Research shows online learning set to come of age

Keywords Internet, Online, Learning, Market research

A market research study commissioned by British Telecommunications plc and Futuremedia plc for Solstra, the integrated learning solution, shows that the overall growth of Internet and intranet use is encouraging HR managers to take a closer look at online learning, with nearly 40 per cent of companies either using or planning to use online learning in the near future.

The research follows on from a similar study commissioned for Solstra 12 months earlier. The project was designed to track the changes in awareness, use and attitudes towards online learning amongst HR and training managers in organizations with over 500 employees.

The 1999 study revealed that currently 21 per cent of companies are using or implementing online learning (that is training and job support information delivered over the Internet or corporate intranet direct to an employee's desktop) with a further 18 per cent planning to do so within the next 12 months. Out of those companies already using online learning, over 30 per cent said they had seen a fairly significant return on their investment yet the majority (53 per cent) believe that it is still too early to tell.

The growth in awareness and use of online learning has been facilitated by the general acceptance of Internet technology as a whole. For example, the number of companies using intranets has soared by 21 per cent from only 51 per cent in 1998 to 72 per cent in 1999, whilst the numbers with access to the Internet have remained constant at around 86 per cent.

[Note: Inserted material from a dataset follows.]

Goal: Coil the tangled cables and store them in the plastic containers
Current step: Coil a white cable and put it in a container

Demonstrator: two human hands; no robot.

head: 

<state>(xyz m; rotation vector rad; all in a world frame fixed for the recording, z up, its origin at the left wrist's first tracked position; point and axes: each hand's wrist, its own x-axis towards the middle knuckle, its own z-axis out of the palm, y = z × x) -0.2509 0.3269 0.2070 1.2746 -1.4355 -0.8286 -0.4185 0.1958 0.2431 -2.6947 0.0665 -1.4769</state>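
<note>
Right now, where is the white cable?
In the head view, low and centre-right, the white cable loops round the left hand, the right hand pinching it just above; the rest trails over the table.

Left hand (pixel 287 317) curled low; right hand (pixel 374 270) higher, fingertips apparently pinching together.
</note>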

The survey also found evidence to support the argument that more and more people are living a "Web lifestyle" where they instinctively turn to the Net for information. Forty per cent of HR managers said they would go to the Internet to find out more information on online learning products. In fact, general awareness of the Internet as a means of delivering online learning has tripled over the past year from only 8 per cent in 1998 to 24 per cent in 1999, with 43 per cent of HR managers actually having seen online learning in action.

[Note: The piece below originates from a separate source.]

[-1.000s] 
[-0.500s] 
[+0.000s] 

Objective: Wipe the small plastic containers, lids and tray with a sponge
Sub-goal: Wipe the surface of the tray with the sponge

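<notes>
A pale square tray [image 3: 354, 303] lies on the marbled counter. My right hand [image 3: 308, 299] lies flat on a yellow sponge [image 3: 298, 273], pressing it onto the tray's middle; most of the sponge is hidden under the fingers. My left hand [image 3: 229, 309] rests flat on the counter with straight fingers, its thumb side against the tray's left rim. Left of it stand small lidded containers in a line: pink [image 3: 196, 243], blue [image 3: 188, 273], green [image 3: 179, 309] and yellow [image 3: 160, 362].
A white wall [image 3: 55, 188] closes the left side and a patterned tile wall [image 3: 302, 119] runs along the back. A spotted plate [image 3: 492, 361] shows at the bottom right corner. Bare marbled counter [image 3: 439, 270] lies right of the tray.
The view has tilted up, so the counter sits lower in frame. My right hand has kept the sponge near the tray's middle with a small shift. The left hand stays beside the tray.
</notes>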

The growth in this Internet awareness, coupled with the fact that more and more companies are using intranets, is enabling HR managers to re-evaluate their approach to the delivery of learning and allowing them to integrate both traditional and online methods. Given the fact that the Internet is widely accepted in the workplace, 62 per cent of HR managers now think that their staff would be receptive to online learning with 79 per cent believing that IT managers would also be in favour.

The benefits of being able to learn online as and when it suits you, the business and the customer continue to be well understood. The study found that 99 per cent of respondents, a slight increase on 1998 figures, agreed that online systems let employees learn at their own pace. Almost nine out of ten people, the same as in 1998, acknowledged that such systems allow the online learner to access training and job support information when- and wherever they choose. This year, 82 per cent (78 per cent in 1998) of those questioned recognised the fact that this technology is an excellent means of delivering information tailored to meet specific business needs.

However, although the awareness of the benefits of online learning remains high, there is still a strong perception that online learning would leave staff feeling isolated. Sixty-one per cent voiced concerns over this compared with 65 per cent in 1998 but the feeling that online learning would be unsuitable for group work has been overcome with 52 per cent now seeing the collaborative benefits that online learning can bring.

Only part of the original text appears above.